**About this exercise:** Transcribe the listing from its top line through the line with "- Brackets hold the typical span". Keep it exact, both ends included, and add nothing.

*** Begin section ***

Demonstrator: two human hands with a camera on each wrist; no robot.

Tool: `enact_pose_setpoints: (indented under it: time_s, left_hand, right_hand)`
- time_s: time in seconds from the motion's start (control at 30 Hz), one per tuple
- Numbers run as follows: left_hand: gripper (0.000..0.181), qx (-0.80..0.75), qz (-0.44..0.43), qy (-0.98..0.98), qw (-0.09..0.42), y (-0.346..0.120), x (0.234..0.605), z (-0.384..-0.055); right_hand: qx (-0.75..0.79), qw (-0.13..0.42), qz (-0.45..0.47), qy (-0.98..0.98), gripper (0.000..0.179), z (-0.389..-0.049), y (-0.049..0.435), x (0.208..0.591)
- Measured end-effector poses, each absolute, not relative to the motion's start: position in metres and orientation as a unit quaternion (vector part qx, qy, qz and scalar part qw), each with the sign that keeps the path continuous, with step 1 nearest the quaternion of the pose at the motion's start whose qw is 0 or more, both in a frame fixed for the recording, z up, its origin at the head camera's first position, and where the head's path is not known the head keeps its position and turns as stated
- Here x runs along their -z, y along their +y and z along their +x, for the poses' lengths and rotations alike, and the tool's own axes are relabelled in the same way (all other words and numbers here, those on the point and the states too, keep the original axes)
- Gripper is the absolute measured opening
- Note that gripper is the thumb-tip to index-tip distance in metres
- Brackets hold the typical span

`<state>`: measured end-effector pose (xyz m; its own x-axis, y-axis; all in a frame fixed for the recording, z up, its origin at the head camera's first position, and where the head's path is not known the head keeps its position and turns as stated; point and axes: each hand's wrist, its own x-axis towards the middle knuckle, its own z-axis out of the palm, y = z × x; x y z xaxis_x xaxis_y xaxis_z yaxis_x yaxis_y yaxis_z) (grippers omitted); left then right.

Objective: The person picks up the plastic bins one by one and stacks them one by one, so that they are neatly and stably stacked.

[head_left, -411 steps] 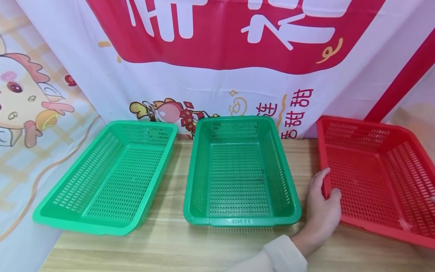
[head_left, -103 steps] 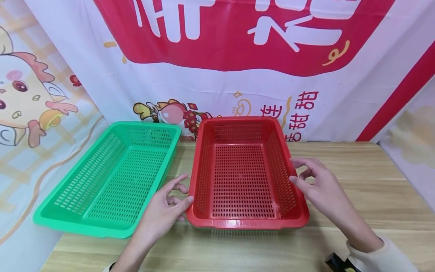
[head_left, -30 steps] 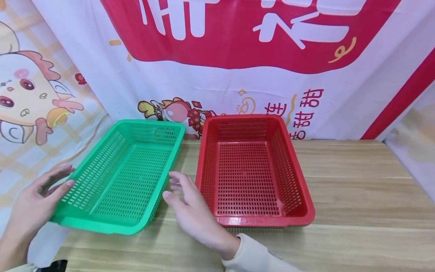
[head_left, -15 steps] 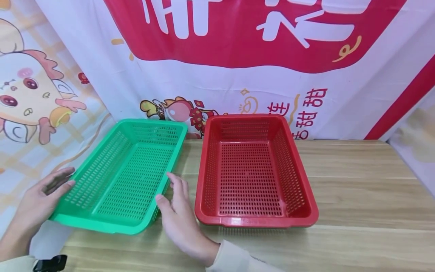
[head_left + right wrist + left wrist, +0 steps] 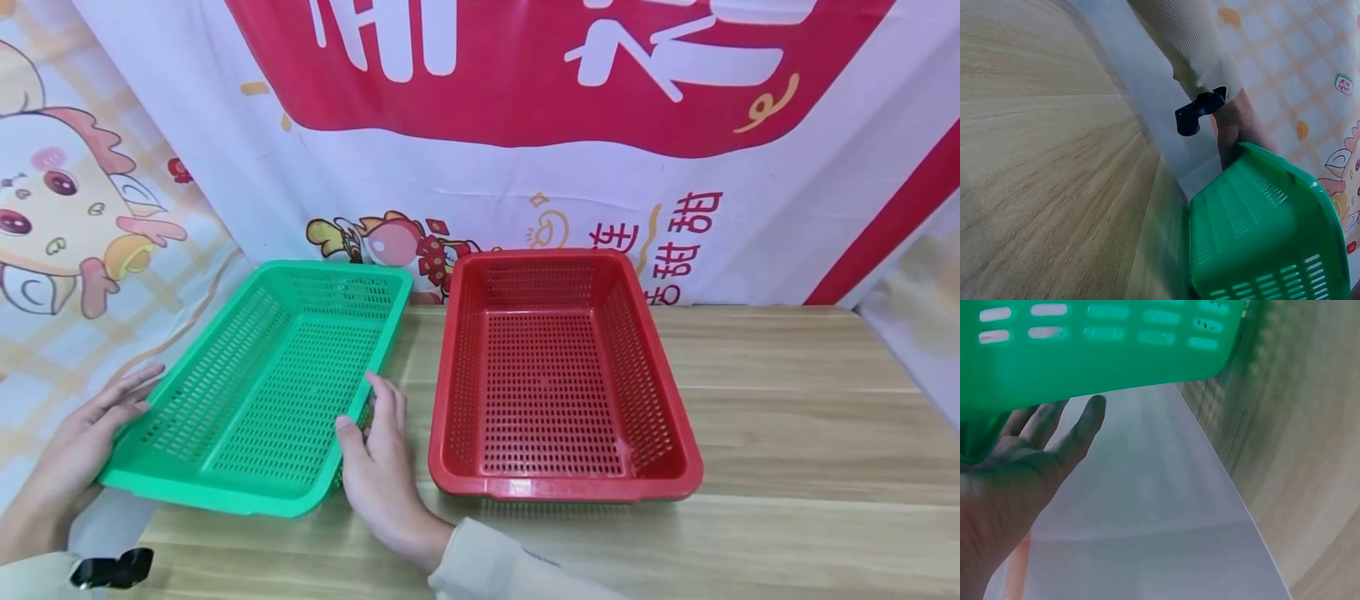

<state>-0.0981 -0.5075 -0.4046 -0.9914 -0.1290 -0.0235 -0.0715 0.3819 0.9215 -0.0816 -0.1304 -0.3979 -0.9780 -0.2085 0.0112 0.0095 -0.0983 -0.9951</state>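
A light green plastic basket (image 5: 217,495) stands at the left, turned slightly. My left hand (image 5: 75,450) grips its left rim near the front corner; in the left wrist view that hand (image 5: 1016,475) reaches up behind the basket's (image 5: 1116,369) wall. On the opposite long side my right hand (image 5: 382,479) holds the rim, thumb over the top and fingers along the outer wall. In the right wrist view, the left hand (image 5: 1238,131) shows beyond the basket's (image 5: 1266,225) side. A red basket (image 5: 555,487) sits in the middle, stacked in a darker green basket, which is almost wholly hidden.
Both stand on a wood-grain table (image 5: 795,417), whose bare right part stretches beyond the red basket. A printed cloth (image 5: 480,183) hangs along the back and left. A black device (image 5: 112,569) is strapped to the left wrist.
The red basket has come from the right onto the middle green basket. Both hands then left it and moved left, and have now closed on the light green basket's two long rims.
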Motion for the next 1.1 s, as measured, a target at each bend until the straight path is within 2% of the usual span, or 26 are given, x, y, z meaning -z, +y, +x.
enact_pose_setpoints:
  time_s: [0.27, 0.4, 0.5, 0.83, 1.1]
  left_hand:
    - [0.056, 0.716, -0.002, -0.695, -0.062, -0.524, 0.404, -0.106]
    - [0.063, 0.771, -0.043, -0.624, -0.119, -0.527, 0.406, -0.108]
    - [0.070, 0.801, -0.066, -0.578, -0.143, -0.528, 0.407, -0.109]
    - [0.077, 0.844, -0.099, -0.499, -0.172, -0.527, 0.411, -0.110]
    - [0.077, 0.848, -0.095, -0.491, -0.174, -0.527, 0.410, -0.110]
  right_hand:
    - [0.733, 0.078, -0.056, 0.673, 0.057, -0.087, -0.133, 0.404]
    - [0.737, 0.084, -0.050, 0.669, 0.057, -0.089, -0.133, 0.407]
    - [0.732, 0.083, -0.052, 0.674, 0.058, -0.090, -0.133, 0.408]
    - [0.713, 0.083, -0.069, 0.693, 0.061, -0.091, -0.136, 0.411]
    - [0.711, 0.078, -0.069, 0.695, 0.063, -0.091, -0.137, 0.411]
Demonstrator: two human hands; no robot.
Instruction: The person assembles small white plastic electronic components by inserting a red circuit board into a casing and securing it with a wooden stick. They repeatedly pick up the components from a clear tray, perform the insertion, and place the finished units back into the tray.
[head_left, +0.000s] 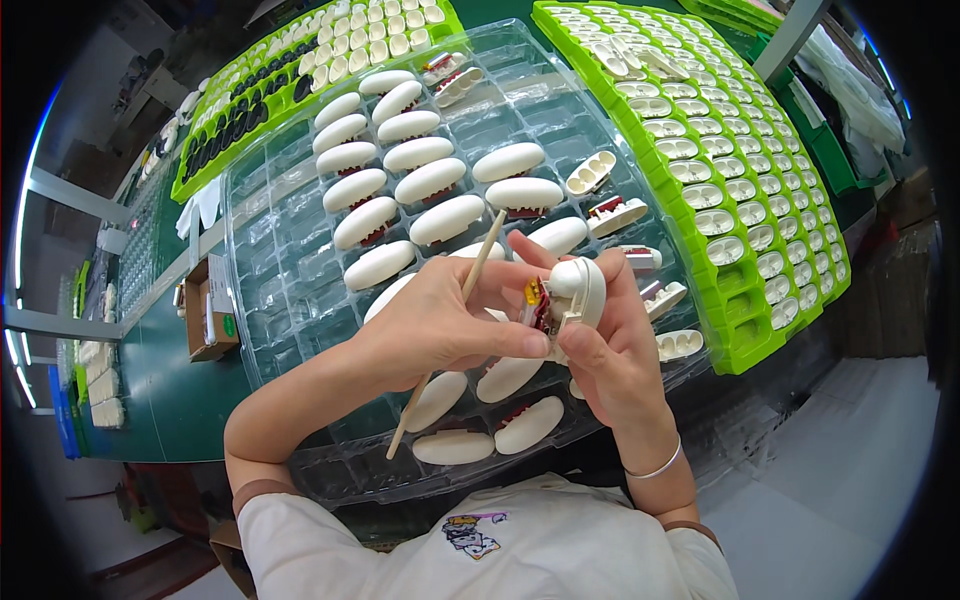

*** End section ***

**Response to the task:**
Demonstrator: two human hands with a camera on each wrist; no robot.

Tool: `enact_pose_setpoints: (indented under it: time_s, left_hand, right_hand)`
- time_s: time in seconds from the motion's start (control at 30 Hz), one per tuple
- Numbers run as follows: left_hand: gripper (0.000..0.181), qx (-0.80..0.75), qz (-0.44..0.43), qy (-0.98..0.98), qw (-0.09..0.42), y (-0.346..0.120), x (0.234..0.605), z (-0.384..-0.055); right_hand: qx (-0.75..0.79), qw (-0.13..0.42), qz (-0.45..0.47), qy (-0.98..0.98), gripper (0.000..0.179), z (-0.389..-0.049), y (-0.049..0.435), x (0.208..0.591)
- Measured end-effector poses, each absolute, not relative to the motion's start: position in metres and orientation as a unit quaternion (vector part qx, qy, qz and scalar part qw), each with the sign that keeps the path continuous, with step 1 nearest the quaternion of the pose at the motion's start whose qw is 0 or more, both in a frame fixed for the recording, z up, its origin at the head camera's first position, and where the head's path is not known the head keeps its position and turns as stated
- Here x runs along their -z, y along their +y and z along their +x, for the poses' lengths and rotations alike, and the tool's own axes are relabelled in the same way (all other words and numbers here, those on the point and the states too, keep the original axes)
- Gripper is the absolute measured opening
- Note that gripper is the thumb-tip to index-tip distance in metres
- Brackets hold the typical span

No further answer is needed.